• Task to carry out
A single figure is the whole answer: the number of lines in the entries that contain "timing".

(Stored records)
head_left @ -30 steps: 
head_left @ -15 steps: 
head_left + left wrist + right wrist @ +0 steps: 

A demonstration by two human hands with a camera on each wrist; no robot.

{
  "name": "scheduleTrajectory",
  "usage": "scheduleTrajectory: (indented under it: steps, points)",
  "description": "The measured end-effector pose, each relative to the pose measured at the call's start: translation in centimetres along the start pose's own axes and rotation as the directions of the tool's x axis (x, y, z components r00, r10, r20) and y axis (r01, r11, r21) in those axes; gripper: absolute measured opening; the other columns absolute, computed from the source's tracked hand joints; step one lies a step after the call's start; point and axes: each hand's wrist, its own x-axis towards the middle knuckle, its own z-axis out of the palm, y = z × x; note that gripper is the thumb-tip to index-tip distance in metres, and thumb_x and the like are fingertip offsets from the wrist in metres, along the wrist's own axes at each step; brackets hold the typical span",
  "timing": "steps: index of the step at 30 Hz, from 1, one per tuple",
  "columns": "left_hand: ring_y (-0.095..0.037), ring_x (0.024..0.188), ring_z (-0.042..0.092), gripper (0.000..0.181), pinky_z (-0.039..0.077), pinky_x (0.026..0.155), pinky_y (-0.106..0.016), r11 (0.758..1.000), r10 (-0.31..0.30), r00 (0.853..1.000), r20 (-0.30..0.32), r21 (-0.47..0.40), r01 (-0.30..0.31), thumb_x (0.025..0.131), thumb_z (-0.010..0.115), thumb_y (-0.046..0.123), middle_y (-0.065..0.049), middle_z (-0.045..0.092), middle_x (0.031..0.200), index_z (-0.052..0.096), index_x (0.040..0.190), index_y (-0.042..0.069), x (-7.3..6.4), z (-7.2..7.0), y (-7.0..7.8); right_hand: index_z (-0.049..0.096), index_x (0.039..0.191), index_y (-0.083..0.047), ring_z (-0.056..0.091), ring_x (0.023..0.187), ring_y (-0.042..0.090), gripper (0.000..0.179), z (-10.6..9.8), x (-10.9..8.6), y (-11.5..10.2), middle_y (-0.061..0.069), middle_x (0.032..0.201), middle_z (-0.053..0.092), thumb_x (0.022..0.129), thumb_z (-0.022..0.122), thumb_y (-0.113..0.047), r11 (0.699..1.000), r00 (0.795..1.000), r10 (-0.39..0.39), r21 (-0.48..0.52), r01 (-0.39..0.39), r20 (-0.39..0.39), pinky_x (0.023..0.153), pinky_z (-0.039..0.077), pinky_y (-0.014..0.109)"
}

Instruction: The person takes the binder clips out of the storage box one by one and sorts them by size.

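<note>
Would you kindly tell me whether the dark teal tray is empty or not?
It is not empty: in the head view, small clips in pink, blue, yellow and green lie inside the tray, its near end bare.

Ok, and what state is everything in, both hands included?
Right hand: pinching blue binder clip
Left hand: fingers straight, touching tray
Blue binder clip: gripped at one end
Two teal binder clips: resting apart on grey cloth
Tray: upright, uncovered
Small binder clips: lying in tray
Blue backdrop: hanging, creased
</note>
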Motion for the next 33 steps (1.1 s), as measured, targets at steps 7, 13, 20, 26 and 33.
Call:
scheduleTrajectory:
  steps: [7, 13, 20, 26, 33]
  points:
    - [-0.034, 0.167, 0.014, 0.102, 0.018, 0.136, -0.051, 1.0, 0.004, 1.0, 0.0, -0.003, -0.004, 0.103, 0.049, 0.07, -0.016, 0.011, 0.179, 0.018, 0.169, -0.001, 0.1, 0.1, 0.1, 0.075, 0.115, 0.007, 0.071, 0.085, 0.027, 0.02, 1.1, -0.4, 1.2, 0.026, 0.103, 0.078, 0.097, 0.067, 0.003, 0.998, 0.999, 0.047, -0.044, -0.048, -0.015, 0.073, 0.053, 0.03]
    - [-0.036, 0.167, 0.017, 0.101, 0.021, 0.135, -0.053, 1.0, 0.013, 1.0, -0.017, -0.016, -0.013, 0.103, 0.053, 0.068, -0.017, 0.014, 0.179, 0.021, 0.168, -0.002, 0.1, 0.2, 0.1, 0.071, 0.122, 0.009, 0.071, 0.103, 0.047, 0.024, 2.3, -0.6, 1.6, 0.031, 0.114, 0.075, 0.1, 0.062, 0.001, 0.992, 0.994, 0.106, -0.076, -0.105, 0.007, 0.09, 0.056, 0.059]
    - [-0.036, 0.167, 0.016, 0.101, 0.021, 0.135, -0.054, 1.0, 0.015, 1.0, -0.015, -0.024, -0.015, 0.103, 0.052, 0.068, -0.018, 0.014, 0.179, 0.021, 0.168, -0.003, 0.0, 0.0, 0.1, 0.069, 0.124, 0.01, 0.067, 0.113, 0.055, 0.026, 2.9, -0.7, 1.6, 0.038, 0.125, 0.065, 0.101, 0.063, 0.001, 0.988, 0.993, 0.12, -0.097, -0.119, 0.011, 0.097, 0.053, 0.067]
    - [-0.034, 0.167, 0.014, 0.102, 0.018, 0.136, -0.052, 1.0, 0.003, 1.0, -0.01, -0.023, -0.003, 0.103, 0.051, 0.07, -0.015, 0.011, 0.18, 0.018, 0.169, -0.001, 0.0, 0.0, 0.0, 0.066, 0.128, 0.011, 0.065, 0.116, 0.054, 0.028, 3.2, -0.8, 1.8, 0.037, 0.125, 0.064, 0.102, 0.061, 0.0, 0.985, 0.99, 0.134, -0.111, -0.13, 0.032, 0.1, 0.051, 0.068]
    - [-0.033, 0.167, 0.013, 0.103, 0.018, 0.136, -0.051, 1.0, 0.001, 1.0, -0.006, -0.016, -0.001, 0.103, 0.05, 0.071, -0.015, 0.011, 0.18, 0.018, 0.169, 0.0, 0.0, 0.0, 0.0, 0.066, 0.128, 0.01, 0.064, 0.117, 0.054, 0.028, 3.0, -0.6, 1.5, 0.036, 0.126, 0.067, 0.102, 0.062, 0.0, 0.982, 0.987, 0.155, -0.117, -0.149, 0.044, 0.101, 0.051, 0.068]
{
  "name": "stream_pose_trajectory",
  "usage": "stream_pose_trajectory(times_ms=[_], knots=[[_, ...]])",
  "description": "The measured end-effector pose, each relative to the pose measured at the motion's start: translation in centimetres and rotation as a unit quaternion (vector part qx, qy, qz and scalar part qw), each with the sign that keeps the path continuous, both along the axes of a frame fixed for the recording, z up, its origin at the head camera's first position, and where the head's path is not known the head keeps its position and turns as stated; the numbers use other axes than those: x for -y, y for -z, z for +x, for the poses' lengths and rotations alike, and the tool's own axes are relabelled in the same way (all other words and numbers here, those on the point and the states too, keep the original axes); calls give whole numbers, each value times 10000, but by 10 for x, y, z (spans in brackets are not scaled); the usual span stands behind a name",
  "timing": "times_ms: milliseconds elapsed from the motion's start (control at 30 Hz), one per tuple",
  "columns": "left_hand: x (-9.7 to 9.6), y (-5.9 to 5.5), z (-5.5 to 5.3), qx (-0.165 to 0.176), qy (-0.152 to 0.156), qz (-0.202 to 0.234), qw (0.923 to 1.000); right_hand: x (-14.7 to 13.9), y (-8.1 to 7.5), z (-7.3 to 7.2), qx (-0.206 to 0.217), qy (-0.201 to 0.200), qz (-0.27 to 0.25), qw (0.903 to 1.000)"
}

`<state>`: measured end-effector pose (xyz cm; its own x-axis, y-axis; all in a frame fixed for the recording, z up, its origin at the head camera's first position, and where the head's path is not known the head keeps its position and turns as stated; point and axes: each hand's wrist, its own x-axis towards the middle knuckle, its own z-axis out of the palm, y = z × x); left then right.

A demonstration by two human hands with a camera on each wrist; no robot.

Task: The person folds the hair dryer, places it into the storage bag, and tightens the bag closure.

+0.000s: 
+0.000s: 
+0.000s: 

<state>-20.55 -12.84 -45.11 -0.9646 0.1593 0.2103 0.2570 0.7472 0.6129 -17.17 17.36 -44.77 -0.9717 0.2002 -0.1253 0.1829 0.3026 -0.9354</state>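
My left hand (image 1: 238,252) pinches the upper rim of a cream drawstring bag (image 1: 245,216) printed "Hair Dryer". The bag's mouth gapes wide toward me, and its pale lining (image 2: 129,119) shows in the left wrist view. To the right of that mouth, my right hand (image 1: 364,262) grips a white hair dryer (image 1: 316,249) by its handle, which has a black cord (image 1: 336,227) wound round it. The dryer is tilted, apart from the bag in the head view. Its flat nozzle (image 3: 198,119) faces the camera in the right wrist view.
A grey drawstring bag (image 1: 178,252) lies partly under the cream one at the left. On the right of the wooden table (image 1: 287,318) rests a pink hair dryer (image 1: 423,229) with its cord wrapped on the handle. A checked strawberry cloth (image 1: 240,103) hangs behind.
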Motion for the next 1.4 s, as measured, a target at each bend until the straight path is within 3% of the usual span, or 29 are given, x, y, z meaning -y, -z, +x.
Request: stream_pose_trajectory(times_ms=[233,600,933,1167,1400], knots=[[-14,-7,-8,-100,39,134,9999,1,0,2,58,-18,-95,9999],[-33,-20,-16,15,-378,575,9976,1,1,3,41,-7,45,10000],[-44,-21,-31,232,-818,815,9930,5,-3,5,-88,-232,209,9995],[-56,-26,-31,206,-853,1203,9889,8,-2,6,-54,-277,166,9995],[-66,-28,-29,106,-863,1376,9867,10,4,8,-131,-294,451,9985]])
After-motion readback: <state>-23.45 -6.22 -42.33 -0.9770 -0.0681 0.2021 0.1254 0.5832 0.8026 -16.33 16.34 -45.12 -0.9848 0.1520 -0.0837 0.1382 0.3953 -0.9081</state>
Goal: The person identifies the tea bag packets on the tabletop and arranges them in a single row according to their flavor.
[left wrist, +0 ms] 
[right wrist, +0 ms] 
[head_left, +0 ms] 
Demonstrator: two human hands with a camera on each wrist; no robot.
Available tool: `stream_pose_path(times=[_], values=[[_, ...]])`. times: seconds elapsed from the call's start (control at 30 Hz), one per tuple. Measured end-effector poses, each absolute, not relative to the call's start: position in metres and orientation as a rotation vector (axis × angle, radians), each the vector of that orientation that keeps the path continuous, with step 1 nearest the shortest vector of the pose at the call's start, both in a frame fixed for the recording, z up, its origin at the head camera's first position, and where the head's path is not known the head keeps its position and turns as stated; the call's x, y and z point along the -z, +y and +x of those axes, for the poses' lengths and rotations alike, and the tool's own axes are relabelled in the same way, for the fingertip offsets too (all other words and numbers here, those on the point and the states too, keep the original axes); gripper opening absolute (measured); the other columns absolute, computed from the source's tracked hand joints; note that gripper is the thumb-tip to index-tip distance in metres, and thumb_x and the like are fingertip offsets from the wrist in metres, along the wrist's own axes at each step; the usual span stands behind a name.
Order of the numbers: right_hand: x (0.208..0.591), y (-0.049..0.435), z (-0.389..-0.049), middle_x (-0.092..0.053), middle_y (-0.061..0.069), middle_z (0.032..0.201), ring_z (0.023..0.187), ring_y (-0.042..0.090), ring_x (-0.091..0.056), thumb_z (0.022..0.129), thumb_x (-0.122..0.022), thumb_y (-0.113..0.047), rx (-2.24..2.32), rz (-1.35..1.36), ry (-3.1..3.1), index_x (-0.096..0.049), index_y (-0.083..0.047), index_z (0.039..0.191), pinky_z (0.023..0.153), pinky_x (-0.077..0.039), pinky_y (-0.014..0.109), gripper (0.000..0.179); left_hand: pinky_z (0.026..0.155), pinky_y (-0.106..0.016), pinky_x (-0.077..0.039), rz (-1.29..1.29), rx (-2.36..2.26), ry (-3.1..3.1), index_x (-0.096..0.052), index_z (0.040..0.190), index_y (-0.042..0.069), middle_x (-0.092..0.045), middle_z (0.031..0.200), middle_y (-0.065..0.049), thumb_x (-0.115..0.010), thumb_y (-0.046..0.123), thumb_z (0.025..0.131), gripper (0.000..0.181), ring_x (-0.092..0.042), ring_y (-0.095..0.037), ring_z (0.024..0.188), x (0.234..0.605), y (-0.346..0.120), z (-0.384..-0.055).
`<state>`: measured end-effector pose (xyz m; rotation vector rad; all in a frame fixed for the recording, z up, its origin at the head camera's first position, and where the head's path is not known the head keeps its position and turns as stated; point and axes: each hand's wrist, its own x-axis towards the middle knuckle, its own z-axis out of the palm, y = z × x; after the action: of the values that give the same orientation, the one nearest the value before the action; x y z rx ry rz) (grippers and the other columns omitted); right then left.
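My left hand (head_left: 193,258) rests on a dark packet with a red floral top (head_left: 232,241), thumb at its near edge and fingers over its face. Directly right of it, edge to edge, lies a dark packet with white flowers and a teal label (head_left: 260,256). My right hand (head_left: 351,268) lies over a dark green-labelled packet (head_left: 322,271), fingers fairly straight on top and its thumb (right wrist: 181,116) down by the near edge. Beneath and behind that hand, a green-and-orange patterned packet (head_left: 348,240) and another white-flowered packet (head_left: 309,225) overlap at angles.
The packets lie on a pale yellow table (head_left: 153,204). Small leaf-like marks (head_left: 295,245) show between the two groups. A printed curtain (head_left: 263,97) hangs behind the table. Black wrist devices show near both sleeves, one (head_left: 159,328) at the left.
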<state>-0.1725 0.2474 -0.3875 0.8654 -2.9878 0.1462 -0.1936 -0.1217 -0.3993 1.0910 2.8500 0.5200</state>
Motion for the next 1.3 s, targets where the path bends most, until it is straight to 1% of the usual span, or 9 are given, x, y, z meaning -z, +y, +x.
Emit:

• Written answer
2